Eventually, Leipold put the brakes on the Balsillie sale and the Preds were sold at a discount to local owners.
But that summer also marked a major hiccup in the team's development. Poile was instructed to lower the payroll. Kariya left to play in St. Louis. Forsberg went back to Sweden. Scott Hartnell and Kimmo Timonen were traded to Philadelphia and Tomas Vokoun went to Florida.
The moves left Nashville so far under the salary cap going into the 2007-08 season that it had to sign free agent Martin Gélinas at the 11th hour to a contract that was so bonus-laden it came in with a $3-million cap charge. That's how the Predators got to the minimum spending limit.
Nashville squeaked into the playoffs with that depleted lineup and finished eighth, but dropped 19 points in the overall standings. But after missing the playoffs the next year, it was on its way up again and has now made the postseason six out of the past eight seasons.

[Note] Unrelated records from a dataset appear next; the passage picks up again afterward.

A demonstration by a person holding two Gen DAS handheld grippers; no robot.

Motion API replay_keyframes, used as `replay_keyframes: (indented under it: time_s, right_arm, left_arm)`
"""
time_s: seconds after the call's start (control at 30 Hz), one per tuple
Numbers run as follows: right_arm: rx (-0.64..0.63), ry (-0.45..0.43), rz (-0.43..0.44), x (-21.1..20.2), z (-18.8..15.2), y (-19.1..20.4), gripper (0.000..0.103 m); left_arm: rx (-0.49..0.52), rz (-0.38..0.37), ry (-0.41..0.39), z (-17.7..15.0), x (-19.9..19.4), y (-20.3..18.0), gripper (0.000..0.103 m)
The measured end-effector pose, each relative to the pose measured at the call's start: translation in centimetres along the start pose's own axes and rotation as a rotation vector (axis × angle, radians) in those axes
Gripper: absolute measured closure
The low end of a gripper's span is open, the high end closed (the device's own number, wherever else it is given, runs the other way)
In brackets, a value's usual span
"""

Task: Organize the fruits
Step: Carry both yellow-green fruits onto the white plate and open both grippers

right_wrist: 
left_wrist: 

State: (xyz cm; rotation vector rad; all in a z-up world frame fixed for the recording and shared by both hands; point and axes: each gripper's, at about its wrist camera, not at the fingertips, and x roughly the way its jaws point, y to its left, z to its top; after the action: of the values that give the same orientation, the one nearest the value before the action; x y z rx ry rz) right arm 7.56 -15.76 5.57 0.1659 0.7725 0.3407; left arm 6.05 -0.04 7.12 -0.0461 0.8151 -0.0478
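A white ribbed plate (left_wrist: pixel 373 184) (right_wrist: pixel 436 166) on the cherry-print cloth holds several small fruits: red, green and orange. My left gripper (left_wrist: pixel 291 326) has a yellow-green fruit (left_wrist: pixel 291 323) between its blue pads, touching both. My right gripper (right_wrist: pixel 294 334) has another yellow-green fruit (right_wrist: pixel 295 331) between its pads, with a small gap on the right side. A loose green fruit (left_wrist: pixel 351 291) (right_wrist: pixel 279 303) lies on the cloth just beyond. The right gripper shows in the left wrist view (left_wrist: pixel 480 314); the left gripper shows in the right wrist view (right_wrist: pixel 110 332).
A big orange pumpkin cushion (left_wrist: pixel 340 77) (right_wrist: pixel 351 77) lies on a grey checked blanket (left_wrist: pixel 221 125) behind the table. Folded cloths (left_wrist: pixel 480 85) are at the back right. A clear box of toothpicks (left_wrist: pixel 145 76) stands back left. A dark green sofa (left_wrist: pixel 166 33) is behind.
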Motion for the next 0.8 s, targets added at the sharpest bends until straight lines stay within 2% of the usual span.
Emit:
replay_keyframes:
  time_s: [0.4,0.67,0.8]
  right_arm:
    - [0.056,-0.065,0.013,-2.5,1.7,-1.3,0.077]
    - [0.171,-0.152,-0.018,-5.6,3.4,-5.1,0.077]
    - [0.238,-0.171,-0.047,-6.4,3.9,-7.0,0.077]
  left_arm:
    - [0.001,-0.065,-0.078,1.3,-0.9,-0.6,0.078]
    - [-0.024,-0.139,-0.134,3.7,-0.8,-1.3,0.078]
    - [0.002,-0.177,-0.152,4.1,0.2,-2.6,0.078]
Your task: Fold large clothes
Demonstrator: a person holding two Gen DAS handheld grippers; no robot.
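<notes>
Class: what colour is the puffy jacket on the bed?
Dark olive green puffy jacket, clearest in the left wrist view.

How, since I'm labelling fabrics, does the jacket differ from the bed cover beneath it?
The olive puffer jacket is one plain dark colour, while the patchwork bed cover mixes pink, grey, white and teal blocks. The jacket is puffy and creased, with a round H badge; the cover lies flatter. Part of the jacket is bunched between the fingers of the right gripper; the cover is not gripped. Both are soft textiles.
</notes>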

Just as important, the Predators have also made vast strides at the box office. For the past six years, the team has played to no fewer than 97-per-cent capacity at the Bridgestone Arena, a development that has struck them off the NHL's endangered-franchise list.

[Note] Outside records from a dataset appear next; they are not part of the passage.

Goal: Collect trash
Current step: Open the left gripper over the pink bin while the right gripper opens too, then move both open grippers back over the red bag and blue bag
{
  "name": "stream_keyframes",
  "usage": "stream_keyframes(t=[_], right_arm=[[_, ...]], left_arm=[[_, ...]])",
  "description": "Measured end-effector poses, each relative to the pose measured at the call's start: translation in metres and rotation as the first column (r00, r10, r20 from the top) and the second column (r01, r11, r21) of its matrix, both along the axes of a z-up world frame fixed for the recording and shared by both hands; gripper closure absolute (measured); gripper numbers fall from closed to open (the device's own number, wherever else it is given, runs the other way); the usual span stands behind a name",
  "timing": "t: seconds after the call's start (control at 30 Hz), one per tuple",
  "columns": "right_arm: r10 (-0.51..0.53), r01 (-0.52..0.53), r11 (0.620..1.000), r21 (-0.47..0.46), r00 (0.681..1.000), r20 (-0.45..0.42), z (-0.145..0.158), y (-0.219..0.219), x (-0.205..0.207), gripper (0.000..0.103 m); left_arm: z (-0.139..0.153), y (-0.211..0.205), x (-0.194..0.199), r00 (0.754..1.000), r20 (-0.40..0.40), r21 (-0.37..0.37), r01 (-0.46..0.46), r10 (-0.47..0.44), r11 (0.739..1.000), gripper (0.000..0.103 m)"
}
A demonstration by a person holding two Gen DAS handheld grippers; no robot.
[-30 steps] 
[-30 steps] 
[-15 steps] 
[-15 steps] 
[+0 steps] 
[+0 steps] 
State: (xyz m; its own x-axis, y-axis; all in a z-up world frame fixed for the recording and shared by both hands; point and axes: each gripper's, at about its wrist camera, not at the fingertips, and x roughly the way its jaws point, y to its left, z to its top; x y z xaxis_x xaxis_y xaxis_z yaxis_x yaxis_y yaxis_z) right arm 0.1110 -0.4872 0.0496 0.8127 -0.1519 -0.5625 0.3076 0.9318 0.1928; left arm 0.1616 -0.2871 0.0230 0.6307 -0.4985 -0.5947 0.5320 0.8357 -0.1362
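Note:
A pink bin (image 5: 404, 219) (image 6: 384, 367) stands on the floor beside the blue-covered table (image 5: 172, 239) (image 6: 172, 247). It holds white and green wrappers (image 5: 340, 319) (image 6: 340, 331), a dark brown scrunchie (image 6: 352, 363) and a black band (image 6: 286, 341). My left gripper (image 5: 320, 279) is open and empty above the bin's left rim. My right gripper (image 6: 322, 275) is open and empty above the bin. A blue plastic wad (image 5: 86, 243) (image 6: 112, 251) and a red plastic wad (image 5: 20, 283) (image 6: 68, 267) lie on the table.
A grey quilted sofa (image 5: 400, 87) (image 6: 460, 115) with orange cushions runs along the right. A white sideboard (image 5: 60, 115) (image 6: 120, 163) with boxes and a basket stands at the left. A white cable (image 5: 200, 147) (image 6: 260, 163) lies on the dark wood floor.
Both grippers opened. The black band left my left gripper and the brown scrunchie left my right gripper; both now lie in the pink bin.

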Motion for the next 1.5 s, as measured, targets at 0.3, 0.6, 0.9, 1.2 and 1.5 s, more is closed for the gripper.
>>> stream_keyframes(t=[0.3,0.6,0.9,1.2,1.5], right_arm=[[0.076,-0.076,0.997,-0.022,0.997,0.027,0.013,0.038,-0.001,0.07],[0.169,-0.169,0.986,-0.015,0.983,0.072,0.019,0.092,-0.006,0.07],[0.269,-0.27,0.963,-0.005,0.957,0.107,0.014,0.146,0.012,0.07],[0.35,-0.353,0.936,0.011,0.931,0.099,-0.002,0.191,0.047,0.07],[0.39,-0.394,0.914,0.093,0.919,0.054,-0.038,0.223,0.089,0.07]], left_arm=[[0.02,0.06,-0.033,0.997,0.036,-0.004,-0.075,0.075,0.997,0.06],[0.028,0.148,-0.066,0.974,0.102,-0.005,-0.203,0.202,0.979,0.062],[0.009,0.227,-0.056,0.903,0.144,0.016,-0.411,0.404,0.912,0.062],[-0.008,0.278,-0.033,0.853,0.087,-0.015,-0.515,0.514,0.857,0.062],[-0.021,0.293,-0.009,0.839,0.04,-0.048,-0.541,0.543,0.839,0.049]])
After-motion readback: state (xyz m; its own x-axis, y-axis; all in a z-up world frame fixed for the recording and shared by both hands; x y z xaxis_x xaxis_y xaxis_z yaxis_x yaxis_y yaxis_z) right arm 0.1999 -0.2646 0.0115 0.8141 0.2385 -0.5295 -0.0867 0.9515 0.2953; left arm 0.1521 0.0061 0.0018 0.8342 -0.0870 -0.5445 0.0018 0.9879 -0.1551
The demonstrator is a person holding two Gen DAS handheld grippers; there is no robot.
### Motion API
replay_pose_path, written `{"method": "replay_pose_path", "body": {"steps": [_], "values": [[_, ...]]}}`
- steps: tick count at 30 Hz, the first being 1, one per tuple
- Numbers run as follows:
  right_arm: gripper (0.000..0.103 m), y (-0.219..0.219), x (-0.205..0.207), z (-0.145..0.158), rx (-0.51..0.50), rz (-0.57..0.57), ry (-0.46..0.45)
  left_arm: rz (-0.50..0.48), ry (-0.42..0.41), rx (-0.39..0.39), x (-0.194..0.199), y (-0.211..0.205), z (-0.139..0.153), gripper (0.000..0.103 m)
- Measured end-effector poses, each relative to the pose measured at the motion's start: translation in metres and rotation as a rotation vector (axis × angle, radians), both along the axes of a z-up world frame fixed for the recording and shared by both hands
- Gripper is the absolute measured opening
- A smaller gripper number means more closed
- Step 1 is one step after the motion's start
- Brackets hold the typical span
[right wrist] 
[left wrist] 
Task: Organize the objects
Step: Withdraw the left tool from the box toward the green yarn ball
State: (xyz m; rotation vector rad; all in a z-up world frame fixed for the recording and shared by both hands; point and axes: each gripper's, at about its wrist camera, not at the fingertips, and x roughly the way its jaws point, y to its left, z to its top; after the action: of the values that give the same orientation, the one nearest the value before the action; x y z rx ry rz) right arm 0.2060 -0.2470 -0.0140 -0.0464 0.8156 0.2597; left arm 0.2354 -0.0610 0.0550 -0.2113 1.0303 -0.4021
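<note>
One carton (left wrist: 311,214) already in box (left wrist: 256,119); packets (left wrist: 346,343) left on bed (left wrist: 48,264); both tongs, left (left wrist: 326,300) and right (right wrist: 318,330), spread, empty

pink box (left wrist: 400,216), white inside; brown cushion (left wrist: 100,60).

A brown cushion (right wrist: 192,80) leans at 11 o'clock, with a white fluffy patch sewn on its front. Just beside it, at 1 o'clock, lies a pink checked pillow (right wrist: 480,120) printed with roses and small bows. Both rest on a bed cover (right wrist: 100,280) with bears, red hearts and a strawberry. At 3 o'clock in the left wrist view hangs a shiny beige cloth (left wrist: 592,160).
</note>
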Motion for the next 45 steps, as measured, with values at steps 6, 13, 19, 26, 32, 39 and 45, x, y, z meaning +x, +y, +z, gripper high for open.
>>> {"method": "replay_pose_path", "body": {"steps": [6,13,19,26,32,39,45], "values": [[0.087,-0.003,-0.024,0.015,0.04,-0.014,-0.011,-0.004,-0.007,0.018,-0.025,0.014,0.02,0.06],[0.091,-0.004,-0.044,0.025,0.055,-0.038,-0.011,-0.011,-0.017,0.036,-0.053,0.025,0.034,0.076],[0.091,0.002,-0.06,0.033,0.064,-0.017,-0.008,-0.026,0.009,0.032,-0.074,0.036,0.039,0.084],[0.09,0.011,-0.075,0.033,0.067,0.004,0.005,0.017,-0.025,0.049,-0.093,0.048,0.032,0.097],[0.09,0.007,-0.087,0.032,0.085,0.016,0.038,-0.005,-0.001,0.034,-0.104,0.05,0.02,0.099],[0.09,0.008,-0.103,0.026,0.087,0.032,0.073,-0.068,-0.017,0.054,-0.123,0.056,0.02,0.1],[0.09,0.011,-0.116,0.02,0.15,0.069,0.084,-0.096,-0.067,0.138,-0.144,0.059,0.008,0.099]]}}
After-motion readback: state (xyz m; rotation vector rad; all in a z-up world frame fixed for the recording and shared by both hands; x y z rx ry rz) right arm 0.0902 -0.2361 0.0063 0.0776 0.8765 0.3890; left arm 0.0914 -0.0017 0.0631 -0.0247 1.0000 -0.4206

A who's who of country-music stars have taken turns singing the national anthem in these playoffs. The excitement level in the city is palpable. Johansen's absence further solidifies Nashville's role as an underdog in the series, but Poile has been around long enough to remember when Colorado won a Stanley Cup in 2001, even though it lost Forsberg for two final rounds, after he had his spleen removed.
So history tells him it can be done.
When Poile first started in Nashville, the skeleton office staff worked in cubicles in the arena, an operation that was informal and largely anonymous. Sometimes, you'd be in the line at Jack's, a barbecue place just down the road from Tootsie's and across from the arena, and you might find the GM and his staff behind you in the line, queuing for a sandwich.
"We still do that on occasion," Poile said with a smile. "It's just been great, all the calls and texts, everything that's happened.
"I tell everybody the same thing. If I'd known how much fun this would be, we would have done it sooner."